Malte Susen
Malte Susen

Reputation: 845

TypeError: must be str, not list - list of words

For a current project, I am planning to count the occurrence of a number of specific words within a data set.

For the code line count = word.count(wordlist), I am however receiving the following error TypeError: must be str, not list. Is there any smart way to have Python accept a word list, so not only check for one specific but for several words?
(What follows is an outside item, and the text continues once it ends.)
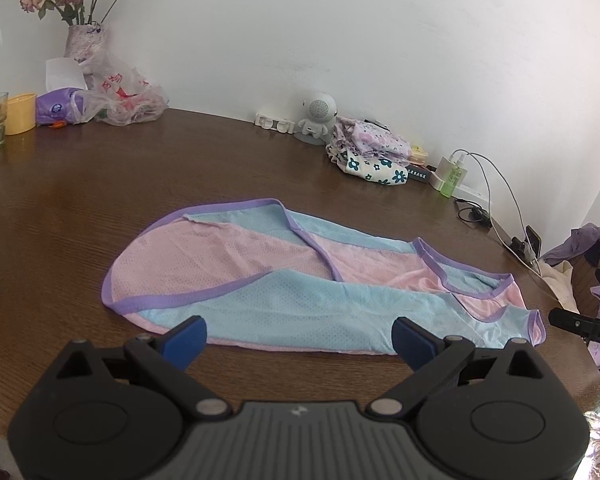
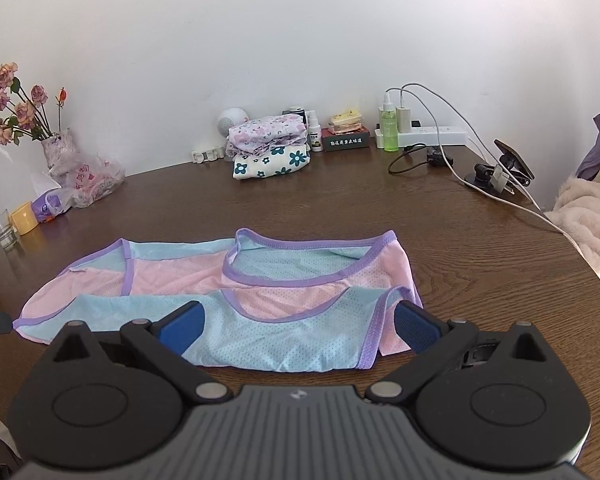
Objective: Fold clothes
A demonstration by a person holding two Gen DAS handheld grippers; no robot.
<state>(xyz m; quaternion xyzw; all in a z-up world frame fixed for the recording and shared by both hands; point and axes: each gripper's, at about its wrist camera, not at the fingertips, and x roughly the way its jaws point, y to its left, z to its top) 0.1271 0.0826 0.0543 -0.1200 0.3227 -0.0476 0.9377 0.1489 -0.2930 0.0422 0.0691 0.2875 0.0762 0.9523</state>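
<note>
A sleeveless mesh top (image 1: 308, 280) lies flat on the brown wooden table (image 1: 80, 184), near its front edge. The fabric is pale blue and pink in broad panels, dotted with tiny holes, with purple binding along the neckline and armholes; it is lightly creased. The left gripper (image 1: 300, 336) is over the top's near hem, jaws spread wide and holding nothing. The right gripper (image 2: 300, 326) is likewise wide open and empty above the blue panel by the neckline.
</note>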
The corresponding code looks like this:

# Word frequency analysis
def get_top_n_bigram(corpus, n=None):
    vec = CountVectorizer(ngram_range=(2, 2), stop_words='english').fit(corpus)
    bag_of_words = vec.transform(corpus)
    sum_words = bag_of_words.sum(axis=0)
    words_freq = [(word, sum_words[0, idx]) for word, idx in vec.vocabulary_.items()]
    words_freq =sorted(words_freq, key = lambda x: x[1], reverse=True)
    return words_freq[:n]


# Analysis loops running through different string sections
for i in ['Text_Pro','Text_Con','Text_Main']:
    common_words = get_top_n_bigram(df[i], 500)
    for word, freq in common_words:
        print(word, freq)


# Analysis loops checking if specific words are found
    for word in common_words:
        wordlist = ['good', 'management', 'bad']
        count = word.count(wordlist)
        print(count)

Upvotes: 2

Views: 1654

Answers (3)

Karl Knechtel
Karl Knechtel

Reputation: 61526

Since we need to examine every word regardless, we may as well build the entire histogram of word frequency, and then extract the word counts that we're interested in:

from collections import Counter

def words_matching(sentence, candidates):
    histogram = Counter(sentence.split())
    return sum(histogram[word] for word in candidates)

Upvotes: 1

Gustav Rasmussen
Gustav Rasmussen

Reputation: 3961

Use a list comprehension:

count = 0
for word in common_words:
    wordlist = ['good', 'management', 'bad']
    count += sum([word.count(i) for i in wordlist])

print(count)

As a dictionary, per request from the comment section to this answer:

count = {}
for word in common_words:
    wordlist = ["good", "management", "bad"]
    count[word] = sum([word.count(i) for i in wordlist])

print(count)

Upvotes: 1

Carcigenicate
Carcigenicate

Reputation: 45750

I'd go the more efficient, but more verbose way of checking against a set in an old-fashioned loop:

from typing import Iterable

def count_many(string: str, words: Iterable[str]) -> int:
    search_set = set(words)  # To ease lookups
    split = string.split()  # Cut into words

    count = 0
    for word in split:
        if word in search_set:
            count += 1

    return count

>>> count_many("hello world hello no world hello", ["hello", "world"])
5

Put the words to lookup in a set for faster lookups, split the source text into words, then just loop and count.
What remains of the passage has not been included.